A federal jury in Manhattan last week convicted Alain Kaloyeros — Cuomo’s hand-picked head of the $1.5 billion Buffalo Billion project to help revitalize Northern and Western New York — on all counts stemming from a bid-rigging indictment.
Federal prosecutors alleged that Kaloyeros, who headed the arm of the State University of New York that ran the program, funneled contracts to two developers that were major Cuomo donors. Three executives from those two firms were convicted, as well.
Cuomo announced this week that he would be donating the $534,000 in campaign contributions he received from the two developers, LPC-iminelli and COR Development.
Joseph Percoco, once Cuomo’s closest aide, will be sentenced next month following his conviction in March for accepting more than $321,000 in bribes from companies with business before the state.

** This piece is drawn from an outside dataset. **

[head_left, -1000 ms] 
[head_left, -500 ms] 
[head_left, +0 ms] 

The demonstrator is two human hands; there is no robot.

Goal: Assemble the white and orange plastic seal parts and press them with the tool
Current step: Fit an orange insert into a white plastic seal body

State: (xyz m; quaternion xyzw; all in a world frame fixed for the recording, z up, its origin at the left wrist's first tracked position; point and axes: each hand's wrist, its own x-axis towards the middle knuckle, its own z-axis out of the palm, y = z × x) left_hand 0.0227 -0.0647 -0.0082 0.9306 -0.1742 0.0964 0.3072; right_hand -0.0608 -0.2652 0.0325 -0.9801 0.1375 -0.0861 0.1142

Meanwhile, Cuomo continues to maintain a huge lead over Democratic rival Cynthia Nixon — 59 to 28 percent — in the latest Quinnipiac University poll. Nixon dismissed the results. “I don’t know where they found these people,” she said.
“Sixty-five percent of millennials polled didn’t seem to have heard of Alexandria Ocasio-Cortez as someone who is a national figure, who all New Yorkers can talk about. Polls are reliably wrong.”
Speaking at the 74th Street/ Roosevelt Avenue subway station in Jackson Heights, Queens, Nixon hammered away at a favorite theme that Cuomo has imperiled subway riders by underfunding the MTA.
“Not only are there serious safety concerns, but the dysfunction is also devastating to New Yorkers and to our financial well-being,” she said.